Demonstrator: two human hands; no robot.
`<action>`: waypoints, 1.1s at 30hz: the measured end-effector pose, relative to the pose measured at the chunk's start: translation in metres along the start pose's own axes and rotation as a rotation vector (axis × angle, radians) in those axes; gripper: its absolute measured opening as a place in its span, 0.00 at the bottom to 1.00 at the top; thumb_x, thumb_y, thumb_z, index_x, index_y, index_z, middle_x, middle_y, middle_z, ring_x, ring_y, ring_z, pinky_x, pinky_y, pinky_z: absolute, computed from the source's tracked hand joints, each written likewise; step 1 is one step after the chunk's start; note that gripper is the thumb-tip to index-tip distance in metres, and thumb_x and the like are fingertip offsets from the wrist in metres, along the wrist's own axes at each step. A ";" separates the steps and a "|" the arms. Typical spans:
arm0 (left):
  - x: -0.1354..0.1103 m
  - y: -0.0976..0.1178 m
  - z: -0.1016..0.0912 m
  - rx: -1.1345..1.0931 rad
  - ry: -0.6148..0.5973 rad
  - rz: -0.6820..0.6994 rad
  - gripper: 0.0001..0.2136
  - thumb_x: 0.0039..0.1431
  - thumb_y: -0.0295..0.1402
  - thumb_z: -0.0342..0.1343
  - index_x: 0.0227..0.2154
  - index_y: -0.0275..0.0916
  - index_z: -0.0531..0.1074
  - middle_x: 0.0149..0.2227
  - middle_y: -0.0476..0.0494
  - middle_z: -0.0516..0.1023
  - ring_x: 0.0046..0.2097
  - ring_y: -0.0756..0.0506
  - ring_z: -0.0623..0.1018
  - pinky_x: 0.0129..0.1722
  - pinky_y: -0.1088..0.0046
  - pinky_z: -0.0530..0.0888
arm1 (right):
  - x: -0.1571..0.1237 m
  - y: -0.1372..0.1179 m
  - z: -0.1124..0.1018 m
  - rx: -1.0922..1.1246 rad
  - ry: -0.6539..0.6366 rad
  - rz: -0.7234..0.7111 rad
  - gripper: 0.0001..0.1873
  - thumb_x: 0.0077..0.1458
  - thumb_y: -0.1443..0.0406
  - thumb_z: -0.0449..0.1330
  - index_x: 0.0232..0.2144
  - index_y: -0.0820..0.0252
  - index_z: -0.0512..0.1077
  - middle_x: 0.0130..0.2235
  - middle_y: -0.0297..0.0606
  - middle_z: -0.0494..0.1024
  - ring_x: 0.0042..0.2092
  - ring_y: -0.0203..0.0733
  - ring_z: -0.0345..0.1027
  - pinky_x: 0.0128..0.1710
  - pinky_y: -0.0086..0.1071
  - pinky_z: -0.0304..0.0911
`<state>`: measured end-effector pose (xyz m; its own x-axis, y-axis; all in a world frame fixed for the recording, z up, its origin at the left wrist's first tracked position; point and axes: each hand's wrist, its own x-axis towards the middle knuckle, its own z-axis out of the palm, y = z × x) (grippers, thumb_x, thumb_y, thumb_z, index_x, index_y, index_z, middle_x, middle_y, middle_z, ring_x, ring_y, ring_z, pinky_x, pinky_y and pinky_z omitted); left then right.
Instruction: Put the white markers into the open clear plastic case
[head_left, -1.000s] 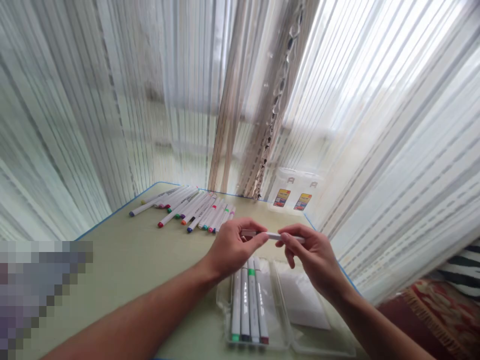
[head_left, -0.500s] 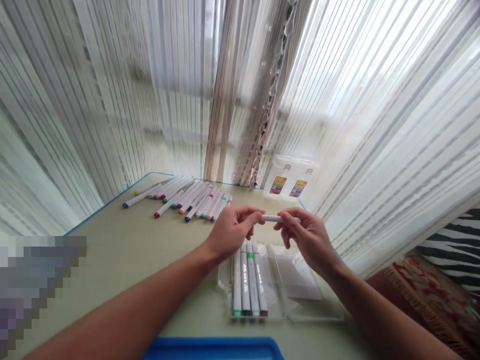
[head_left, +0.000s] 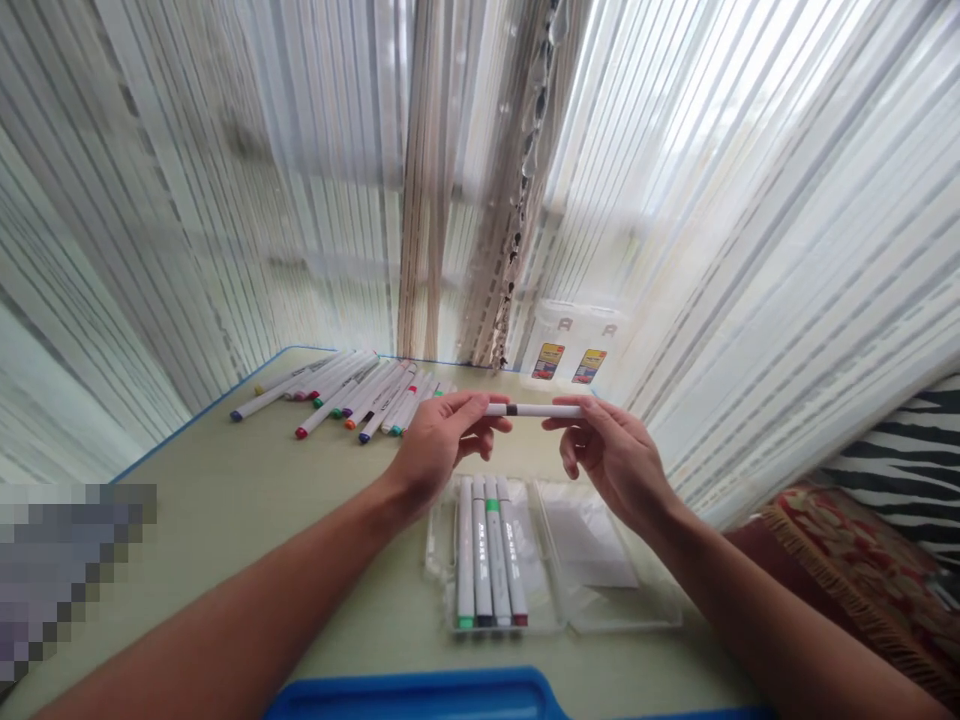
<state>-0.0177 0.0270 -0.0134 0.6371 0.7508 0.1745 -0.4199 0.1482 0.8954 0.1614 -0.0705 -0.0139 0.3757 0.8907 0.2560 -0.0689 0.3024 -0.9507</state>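
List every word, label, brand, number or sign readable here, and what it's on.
None can be read.
Two coloured labels on clear plastic at the far edge: too small.
Four markers in the open case: barrel lettering, too blurred.
Loose markers: print too small.
Held marker: no lettering visible.

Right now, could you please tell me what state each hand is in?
Left hand: closed, pinching one end of the dark-banded white cylindrical marker.
Right hand: closed, pinching the marker's other end.
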 end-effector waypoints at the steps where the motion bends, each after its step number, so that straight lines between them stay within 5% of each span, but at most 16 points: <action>1: -0.001 0.001 0.000 -0.016 -0.013 -0.008 0.13 0.58 0.35 0.59 0.40 0.29 0.79 0.30 0.36 0.80 0.26 0.50 0.73 0.26 0.74 0.69 | 0.001 0.000 0.000 0.018 0.004 0.005 0.15 0.60 0.56 0.59 0.38 0.63 0.75 0.33 0.43 0.81 0.19 0.33 0.64 0.16 0.28 0.59; 22: -0.011 0.009 0.000 0.299 -0.075 0.243 0.13 0.57 0.31 0.63 0.45 0.35 0.80 0.38 0.36 0.83 0.27 0.51 0.75 0.31 0.71 0.73 | 0.004 -0.003 0.002 0.200 0.039 0.154 0.13 0.57 0.57 0.61 0.34 0.64 0.74 0.26 0.39 0.79 0.17 0.32 0.62 0.14 0.26 0.54; 33: -0.008 0.012 -0.001 0.247 -0.097 0.110 0.08 0.55 0.30 0.64 0.37 0.33 0.81 0.30 0.39 0.81 0.28 0.49 0.76 0.28 0.75 0.73 | 0.002 -0.002 0.000 0.063 0.032 -0.038 0.16 0.59 0.55 0.60 0.33 0.64 0.75 0.25 0.38 0.78 0.17 0.32 0.62 0.13 0.26 0.56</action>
<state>-0.0290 0.0234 -0.0048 0.6603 0.6866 0.3042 -0.3277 -0.1011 0.9394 0.1617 -0.0694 -0.0120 0.4088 0.8671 0.2847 -0.1120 0.3573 -0.9273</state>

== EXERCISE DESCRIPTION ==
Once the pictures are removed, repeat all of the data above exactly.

== PROBLEM SOLUTION ==
Demonstrator: two human hands; no robot.
`<action>`: waypoints, 1.1s at 30hz: the measured end-effector pose, relative to the pose measured at the chunk's start: translation in metres along the start pose's own axes and rotation as a rotation vector (axis × angle, radians) in those axes; gripper: its absolute measured opening as a place in its span, 0.00 at the bottom to 1.00 at the top; thumb_x, thumb_y, thumb_z, index_x, index_y, index_z, middle_x, middle_y, middle_z, ring_x, ring_y, ring_z, pinky_x, pinky_y, pinky_z: absolute, computed from the source's tracked hand joints, each written likewise; step 1 is one step after the chunk's start; note that gripper is the thumb-tip to index-tip distance in metres, and thumb_x and the like are fingertip offsets from the wrist in metres, along the wrist's own axes at each step. A ";" separates the steps and a "|" the arms. Typical spans:
arm0 (left):
  - x: -0.1354..0.1103 m
  - y: -0.0976..0.1178 m
  - z: -0.1016..0.0912 m
  - rx: -1.1345..1.0931 rad
  - ry: -0.6148..0.5973 rad
  - rz: -0.6820..0.6994 rad
  - gripper: 0.0001..0.2136
  - thumb_x: 0.0039..0.1431
  - thumb_y: -0.0295..0.1402
  - thumb_z: -0.0342..0.1343
  - index_x: 0.0227..0.2154
  - index_y: -0.0275..0.0916
  - index_z: -0.0531..0.1074
  - middle_x: 0.0149..0.2227
  - middle_y: -0.0476..0.0494
  - middle_z: -0.0516..0.1023
  - ring_x: 0.0046..0.2097
  - ring_y: -0.0756..0.0506
  - ring_z: -0.0623..0.1018
  - pinky_x: 0.0129..0.1722
  - pinky_y: -0.1088..0.0046
  - pinky_z: -0.0530..0.0888
arm1 (right):
  - x: -0.1571..0.1237 m
  - y: -0.1372..0.1179 m
  - z: -0.1124..0.1018 m
  - rx: -1.0922..1.1246 rad
  - ry: -0.6539..0.6366 rad
  - rz: -0.7234..0.7111 rad
  - gripper: 0.0001..0.1873
  - thumb_x: 0.0077..0.1458
  - thumb_y: -0.1443..0.0406
  - thumb_z: -0.0449..0.1330
  - index_x: 0.0232..0.2144
  - index_y: -0.0820..0.0252
  - index_z: -0.0512..0.1077
  - middle_x: 0.0130..0.2235
  - middle_y: -0.0297..0.0606
  - middle_z: -0.0494..0.1024
  - ring_x: 0.0042..0.2092
  - ring_y: -0.0203..0.0733
  - ring_z: -0.0345..0.1027
  - pinky_x: 0.0128..0.1710
  - pinky_y: -0.0086..0.1071
  - pinky_z: -0.0304..0.0911
`<state>`: measured end-effector pose (xyz m; its own x-axis, y-axis; all in a world frame fixed for the recording, z up, its origin at the left wrist's first tracked position; point and axes: each hand's wrist, its own x-axis towards the middle knuckle, its own z-axis out of the palm, y = z × x) (grippers, thumb_x, thumb_y, thumb_z, index_x, index_y, index_z, middle_x, middle_y, middle_z, ring_x, ring_y, ring_z, pinky_x, pinky_y and pinky_z omitted); left then right.
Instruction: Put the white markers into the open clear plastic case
[head_left, -1.000s] 
[head_left, -0.500s] 
[head_left, +0.000s] 
<state>-0.0177 0.0270 -0.0134 0.6371 0.7508 0.1745 -0.4199 0.1482 0.8954 0.1614 -0.0705 -0.0139 0.3757 0.8907 0.2560 -0.0689 0.3024 -0.9507</state>
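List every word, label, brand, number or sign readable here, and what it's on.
None can be read.
Two coloured labels on clear plastic at the far edge: too small.
Four markers in the open case: barrel lettering, too blurred.
Loose markers: print too small.
Held marker: no lettering visible.

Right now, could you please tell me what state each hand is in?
Left hand: closed, pinching one end of the dark-banded white cylindrical marker.
Right hand: closed, pinching the marker's other end.
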 end-effector waypoints at the steps where the motion bends, each after its step number, so that straight lines between them stay within 5% of each span, but at most 16 points: <action>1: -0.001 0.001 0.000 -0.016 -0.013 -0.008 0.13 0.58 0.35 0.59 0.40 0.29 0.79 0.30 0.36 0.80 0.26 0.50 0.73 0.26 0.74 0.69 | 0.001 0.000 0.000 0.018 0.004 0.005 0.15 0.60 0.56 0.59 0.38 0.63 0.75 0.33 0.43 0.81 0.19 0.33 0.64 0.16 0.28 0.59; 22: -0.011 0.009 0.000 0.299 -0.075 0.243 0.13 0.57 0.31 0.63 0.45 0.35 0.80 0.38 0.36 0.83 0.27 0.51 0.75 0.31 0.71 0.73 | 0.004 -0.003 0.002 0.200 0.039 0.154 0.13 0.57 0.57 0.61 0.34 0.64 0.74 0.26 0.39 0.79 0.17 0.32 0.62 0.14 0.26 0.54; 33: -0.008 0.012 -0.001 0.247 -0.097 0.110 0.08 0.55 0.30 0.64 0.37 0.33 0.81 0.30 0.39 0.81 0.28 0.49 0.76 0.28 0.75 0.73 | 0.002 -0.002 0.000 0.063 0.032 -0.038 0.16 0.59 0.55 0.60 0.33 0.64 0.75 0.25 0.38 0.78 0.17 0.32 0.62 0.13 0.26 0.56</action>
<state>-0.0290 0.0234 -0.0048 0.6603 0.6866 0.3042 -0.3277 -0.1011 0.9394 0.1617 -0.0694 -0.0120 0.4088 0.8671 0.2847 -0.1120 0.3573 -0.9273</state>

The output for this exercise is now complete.